The essence of this attack is in the following stages. A wireless keyboard and a wireless mouse use USB-dongle for signal transmission. a few models of keyboards encrypt those signals, but the majority of mice do not. In the case of keyboards, this works as follows [24]: only USB dongle has the encryption key, which makes it the only item that has the potential to decrypt a signal, an attacker, even though he intercepts that signal, will no longer be able to decrypt it. But as it was stated most of the mouses are not encrypting their broadcast and so the attacker is able to receive unencrypted packets. Figure 7 shows the 1-3 phases of this attack.

The following happens during the first three steps: the user determines the shift (x, y) of the mouse location coordinates, and the transmitter in the mouse transmits the radio signals without encryption to the USB-dongle. At the same time, hackers intercept unencrypted signals using their own personalized USB dongle.

Figure 8 shows the 4-6 phases of the attack on MouseJack.

The attacker sends a series of characters to the user's machine during Step 7-9. If all the stages shown above have succeeded, the hacker has full access to the computer of the victim [25]. The vulnerability can be used on all operating systems since this vulnerability does not apply to operating system vulnerabilities. An intruder can install malware, access computer data, delete data, compromise its integrity or availability using this vulnerability.

The use of reliable encryption algorithms, such as the AES algorithm discussed above, is therefore a way to protect against this weakness in the signal transmission mechanism of WDID. Simple identification of devices trying to send USB dongle packets is required to be established. The downside of using encryption is an expansion in response time, that is, the pacing.

The attacker sends a sequence of requests to connect to the USB dongle during 4-6 stages, then the USB dongle receives the sequence of these requests and connects to the computer of the user [25].

Figure 9 demonstrates the 7-9 stages of the assault on MouseJack.

Today, for information and cybersecurity practitioners, data protection is a top priority. Among the enormous variety of attacks and attempts to steal data, development of the successful defenses is becoming increasingly difficult for professionals.

Every action has its implications and, thus, emerging technology, which on the one hand, makes our lives simpler and, on the other hand, creates new challenges to the security, integrity, and availability of information within the system. This article is intended to cover methods of defense against the capture of information while entering it using wireless data input devices.

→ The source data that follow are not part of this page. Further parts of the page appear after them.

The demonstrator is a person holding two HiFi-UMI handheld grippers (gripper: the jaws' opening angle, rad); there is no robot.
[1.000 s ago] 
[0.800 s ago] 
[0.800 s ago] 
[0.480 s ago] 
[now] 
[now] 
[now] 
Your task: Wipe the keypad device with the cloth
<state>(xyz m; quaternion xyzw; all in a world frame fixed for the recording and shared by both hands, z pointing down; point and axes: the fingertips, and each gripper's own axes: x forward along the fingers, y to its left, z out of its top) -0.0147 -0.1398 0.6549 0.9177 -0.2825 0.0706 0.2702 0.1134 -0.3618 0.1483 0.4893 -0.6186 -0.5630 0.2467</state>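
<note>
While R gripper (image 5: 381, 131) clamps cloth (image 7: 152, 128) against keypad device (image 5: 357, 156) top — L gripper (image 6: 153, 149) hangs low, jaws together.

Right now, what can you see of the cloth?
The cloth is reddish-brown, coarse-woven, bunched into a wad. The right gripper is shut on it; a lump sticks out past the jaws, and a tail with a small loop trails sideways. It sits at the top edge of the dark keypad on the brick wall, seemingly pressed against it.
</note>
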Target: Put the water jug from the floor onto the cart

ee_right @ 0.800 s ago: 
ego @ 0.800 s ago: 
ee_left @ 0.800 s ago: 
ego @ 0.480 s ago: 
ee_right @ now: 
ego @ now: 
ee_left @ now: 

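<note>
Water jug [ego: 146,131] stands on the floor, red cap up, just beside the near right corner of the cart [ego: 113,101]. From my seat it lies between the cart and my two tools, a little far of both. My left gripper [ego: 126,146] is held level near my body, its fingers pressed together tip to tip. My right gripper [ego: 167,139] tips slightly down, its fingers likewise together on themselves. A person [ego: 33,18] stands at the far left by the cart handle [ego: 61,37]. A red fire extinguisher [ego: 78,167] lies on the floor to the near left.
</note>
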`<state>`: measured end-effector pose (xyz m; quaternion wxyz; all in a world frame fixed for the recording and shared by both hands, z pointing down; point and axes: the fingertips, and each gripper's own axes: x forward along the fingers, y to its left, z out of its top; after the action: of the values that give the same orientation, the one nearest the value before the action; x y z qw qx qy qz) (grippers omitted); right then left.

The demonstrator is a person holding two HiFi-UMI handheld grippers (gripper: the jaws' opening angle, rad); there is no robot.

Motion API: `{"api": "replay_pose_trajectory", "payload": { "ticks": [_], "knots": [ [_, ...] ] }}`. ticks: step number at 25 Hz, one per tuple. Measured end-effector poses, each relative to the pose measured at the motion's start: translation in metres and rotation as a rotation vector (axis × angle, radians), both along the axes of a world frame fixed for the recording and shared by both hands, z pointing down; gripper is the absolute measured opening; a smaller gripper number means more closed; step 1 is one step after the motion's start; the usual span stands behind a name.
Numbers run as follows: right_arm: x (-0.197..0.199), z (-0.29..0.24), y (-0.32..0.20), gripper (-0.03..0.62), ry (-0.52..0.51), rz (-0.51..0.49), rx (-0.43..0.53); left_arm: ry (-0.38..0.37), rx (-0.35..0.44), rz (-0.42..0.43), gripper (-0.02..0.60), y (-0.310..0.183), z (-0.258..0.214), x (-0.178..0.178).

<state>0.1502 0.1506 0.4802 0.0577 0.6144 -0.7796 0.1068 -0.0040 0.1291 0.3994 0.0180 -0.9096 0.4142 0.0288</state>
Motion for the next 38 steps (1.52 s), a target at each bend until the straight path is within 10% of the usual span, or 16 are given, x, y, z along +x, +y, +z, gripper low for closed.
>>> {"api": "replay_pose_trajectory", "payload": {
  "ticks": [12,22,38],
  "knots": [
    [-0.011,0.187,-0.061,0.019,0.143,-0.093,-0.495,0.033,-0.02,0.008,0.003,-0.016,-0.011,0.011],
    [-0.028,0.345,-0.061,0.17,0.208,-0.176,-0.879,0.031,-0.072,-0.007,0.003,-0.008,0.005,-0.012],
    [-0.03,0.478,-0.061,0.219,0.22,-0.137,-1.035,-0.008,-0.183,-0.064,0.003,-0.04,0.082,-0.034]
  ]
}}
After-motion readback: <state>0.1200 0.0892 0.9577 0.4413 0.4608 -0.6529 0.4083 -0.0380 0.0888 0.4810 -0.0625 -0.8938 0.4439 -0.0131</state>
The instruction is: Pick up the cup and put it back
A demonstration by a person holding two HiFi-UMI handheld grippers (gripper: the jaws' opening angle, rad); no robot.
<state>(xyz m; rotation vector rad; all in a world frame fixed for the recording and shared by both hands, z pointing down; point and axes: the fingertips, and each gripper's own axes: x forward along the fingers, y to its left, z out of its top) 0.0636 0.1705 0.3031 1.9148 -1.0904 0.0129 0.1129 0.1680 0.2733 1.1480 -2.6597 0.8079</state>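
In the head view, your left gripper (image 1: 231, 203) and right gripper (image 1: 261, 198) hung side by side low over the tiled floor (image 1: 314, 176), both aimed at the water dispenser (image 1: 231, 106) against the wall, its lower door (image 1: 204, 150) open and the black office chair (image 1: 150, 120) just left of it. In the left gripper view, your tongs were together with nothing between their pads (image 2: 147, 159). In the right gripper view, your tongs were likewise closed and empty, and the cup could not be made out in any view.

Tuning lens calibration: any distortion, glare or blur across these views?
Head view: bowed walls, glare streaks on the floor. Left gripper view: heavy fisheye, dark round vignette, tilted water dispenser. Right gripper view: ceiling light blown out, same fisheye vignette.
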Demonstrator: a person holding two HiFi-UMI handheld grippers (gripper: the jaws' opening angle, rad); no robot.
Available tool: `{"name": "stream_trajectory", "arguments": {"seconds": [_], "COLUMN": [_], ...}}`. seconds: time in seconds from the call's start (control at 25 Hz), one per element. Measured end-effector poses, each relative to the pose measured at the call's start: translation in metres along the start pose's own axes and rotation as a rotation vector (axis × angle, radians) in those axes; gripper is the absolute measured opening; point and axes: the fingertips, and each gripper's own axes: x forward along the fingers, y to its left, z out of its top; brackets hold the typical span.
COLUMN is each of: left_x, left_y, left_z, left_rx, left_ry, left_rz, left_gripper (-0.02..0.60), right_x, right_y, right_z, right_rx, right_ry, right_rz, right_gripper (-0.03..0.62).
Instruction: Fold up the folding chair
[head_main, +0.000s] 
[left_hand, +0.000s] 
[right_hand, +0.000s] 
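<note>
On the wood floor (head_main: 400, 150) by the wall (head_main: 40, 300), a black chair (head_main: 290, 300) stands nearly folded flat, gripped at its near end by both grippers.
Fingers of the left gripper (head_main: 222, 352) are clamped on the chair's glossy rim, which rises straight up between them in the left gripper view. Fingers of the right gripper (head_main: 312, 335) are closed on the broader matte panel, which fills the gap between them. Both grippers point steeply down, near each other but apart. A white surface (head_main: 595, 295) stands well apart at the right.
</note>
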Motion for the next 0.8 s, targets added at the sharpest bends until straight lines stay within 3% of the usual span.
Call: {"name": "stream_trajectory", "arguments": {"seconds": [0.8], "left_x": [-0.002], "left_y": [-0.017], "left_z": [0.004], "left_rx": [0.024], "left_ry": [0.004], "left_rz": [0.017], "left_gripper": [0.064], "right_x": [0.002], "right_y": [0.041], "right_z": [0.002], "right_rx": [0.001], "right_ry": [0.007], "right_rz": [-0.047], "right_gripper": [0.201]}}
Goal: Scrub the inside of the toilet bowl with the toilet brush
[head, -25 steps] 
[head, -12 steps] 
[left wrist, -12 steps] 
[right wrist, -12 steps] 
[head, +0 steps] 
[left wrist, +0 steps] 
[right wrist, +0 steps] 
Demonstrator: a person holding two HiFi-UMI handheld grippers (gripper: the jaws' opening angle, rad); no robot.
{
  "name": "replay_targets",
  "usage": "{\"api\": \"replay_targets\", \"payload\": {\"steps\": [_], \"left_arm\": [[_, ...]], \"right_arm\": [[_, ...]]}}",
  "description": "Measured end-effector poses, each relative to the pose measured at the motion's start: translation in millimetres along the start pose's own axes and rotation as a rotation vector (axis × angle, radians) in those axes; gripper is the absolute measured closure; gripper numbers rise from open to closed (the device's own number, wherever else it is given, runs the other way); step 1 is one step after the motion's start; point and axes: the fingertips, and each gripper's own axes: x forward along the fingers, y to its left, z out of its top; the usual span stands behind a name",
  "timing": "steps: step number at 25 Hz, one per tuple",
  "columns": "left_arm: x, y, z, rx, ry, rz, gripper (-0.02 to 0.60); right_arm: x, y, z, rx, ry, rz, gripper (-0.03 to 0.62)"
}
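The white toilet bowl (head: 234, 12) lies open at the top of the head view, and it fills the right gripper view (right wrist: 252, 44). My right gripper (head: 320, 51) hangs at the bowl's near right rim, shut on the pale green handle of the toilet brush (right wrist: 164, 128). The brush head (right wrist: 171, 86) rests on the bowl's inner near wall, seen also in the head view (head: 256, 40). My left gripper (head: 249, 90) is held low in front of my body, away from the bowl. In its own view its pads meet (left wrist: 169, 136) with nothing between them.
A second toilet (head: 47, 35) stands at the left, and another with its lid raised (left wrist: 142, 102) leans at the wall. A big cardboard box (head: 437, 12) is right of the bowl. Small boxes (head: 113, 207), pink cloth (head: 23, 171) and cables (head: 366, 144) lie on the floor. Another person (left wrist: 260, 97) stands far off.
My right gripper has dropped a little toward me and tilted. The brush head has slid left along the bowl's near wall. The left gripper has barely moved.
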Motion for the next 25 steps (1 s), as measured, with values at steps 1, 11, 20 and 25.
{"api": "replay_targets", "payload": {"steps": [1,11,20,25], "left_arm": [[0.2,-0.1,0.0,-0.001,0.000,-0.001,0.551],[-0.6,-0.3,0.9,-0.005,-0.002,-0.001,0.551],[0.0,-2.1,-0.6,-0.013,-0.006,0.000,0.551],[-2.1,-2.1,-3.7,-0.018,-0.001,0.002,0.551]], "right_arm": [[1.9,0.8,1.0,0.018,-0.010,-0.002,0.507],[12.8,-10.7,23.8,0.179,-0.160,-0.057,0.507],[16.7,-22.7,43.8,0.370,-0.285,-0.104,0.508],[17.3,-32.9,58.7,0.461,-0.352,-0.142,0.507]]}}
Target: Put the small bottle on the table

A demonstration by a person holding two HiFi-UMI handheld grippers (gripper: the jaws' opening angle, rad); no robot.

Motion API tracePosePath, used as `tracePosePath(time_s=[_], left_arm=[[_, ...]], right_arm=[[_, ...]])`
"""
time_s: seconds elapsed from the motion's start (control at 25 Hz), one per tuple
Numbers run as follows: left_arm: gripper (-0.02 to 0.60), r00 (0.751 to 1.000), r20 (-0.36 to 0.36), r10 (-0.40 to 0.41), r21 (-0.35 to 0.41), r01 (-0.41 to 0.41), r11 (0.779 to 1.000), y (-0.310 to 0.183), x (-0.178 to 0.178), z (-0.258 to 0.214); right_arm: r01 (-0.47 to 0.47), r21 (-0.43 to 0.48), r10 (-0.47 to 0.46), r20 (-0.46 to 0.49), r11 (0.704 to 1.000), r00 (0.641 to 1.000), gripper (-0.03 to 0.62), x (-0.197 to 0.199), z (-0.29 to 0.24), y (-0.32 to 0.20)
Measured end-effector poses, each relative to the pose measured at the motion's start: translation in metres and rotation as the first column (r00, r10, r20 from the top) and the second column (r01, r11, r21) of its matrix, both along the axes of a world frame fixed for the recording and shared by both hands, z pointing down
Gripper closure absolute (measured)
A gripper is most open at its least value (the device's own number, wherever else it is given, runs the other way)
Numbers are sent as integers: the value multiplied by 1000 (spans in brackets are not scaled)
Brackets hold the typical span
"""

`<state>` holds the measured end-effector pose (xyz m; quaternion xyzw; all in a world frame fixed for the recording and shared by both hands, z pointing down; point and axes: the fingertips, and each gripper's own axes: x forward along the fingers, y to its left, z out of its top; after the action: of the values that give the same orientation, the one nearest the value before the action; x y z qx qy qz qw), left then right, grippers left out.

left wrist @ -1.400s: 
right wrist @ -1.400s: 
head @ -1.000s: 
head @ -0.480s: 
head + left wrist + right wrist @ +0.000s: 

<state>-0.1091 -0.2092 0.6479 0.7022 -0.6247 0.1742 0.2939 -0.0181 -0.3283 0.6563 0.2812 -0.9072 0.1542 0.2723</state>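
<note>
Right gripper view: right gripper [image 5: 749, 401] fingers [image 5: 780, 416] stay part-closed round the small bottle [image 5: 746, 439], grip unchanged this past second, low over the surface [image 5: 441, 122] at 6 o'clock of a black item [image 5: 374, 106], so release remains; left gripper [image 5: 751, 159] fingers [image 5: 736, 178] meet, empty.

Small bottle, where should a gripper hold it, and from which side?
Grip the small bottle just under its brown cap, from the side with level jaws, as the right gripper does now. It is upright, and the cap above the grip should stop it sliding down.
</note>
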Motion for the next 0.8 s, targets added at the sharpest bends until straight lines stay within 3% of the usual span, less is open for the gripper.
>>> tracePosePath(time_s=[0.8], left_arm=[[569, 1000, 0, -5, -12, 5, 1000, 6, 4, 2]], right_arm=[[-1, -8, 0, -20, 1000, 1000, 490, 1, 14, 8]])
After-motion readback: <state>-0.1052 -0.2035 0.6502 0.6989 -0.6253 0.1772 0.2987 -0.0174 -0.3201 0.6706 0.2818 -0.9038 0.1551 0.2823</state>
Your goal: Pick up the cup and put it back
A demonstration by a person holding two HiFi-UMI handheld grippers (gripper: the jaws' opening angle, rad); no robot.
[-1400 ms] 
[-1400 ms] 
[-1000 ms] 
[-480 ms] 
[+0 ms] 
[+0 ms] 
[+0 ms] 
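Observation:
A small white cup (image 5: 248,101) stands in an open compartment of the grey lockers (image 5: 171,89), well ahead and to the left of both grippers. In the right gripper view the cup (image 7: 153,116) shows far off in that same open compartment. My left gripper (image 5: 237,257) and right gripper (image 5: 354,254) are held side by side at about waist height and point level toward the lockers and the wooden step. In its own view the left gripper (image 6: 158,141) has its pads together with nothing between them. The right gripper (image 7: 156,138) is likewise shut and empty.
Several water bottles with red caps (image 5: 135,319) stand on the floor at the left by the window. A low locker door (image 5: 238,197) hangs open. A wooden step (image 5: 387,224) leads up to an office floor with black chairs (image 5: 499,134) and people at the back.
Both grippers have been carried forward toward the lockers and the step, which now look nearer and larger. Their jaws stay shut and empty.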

Therefore, the article provides a general overview of encryption algorithms as one of the forms of information security. There is a list of the most popular forms of encryption and information about them. Examples of how such approaches are implemented during data protection are also added. As the most prevalent algorithm to date, this article highlights symmetric encryption algorithms, namely the AES algorithm. Its benefits, drawbacks, and variety are emphasized. Block encryption algorithms are considered and their mathematical model is constructed. It should be kept in mind that there are some benefits to the usage of the algorithm, namely reliability. In order to encrypt radio frequency (RF) signals due to vulnerabilities that may occur because of unencrypted RF signal transmission, it is proposed to use symmetric cryptographic algorithms in wireless data input devices.